Why can we use the notation $\mathbb{P}(X=x)$ when $\mathbb{P}$ is a probability measure?

Question

If a probability measure $\mathbb{P}$ is a function from the event space $\mathcal{F}$ to $[0, 1]$, that is, $\mathbb{P}: \mathcal{F} \rightarrow [0, 1]$, then why can we sometimes write $\mathbb{P}(X=x)$, where $X$ is a random variable, to indicate the probability that the random variable $X$ takes on the (arbitrary) value $x$, given also that a random variable is a function $\Omega \rightarrow \mathbb{R}$ and an event is a subset of $\Omega$, so an event is not a function (like a random variable)? What does the notation $\mathbb{P}(X=x)$ actually mean?

Answer 1

Let $(\Omega,\mathcal A,\Bbb P)$ be a probability space, meaning that $\Omega$ is the sample space, $\mathcal A$ a $\sigma$-algebra of events on $\Omega$ and $\Bbb P$ a probability measure.
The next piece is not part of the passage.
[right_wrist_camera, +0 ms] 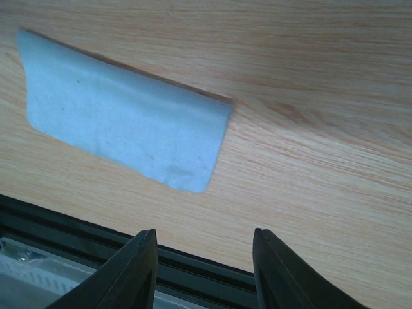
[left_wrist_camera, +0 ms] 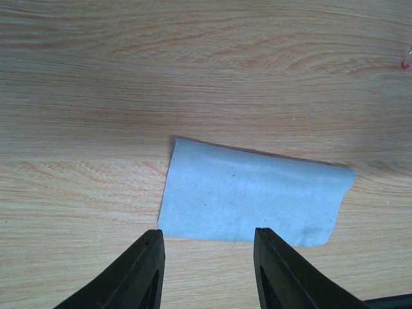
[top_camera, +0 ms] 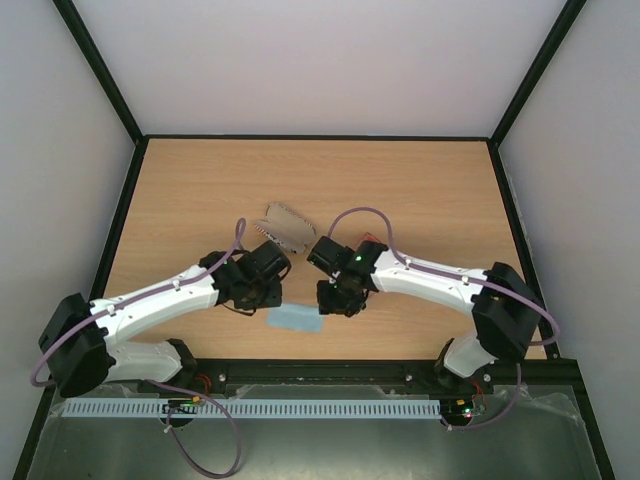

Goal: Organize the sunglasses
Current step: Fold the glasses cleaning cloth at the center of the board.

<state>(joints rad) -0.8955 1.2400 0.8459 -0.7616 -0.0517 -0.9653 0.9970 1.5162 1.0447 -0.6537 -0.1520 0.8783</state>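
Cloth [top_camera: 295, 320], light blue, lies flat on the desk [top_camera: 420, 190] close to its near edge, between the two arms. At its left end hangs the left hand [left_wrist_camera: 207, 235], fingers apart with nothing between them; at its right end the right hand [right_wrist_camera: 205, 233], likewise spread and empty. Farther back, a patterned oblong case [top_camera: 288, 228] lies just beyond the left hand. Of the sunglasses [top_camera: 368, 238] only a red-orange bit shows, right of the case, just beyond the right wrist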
Whenever you have a random variable, that is a measurable function $X\colon\Omega\to [0,1]$ you can consider the pushforward measure $X_\ast\Bbb P$ of $\Bbb P$ through $X$, defined by $$X_\ast\Bbb P(A)=\Bbb P\left(X^{-1}(A)\right),\quad\text{for }A\in\Bbb R.$$

When we write $\Bbb P(X=x)$ what we mean is $X_\ast\Bbb P(\{x\})$, that is $\Bbb P\left(\left\{\omega\in\Omega\mid X(\omega)=x\right\}\right)$, it's just a shorthand, but the meaning should be clear if you think about $\Bbb P(X=x)$ as telling intuitively what's the probability that $X$ is equal to $x$.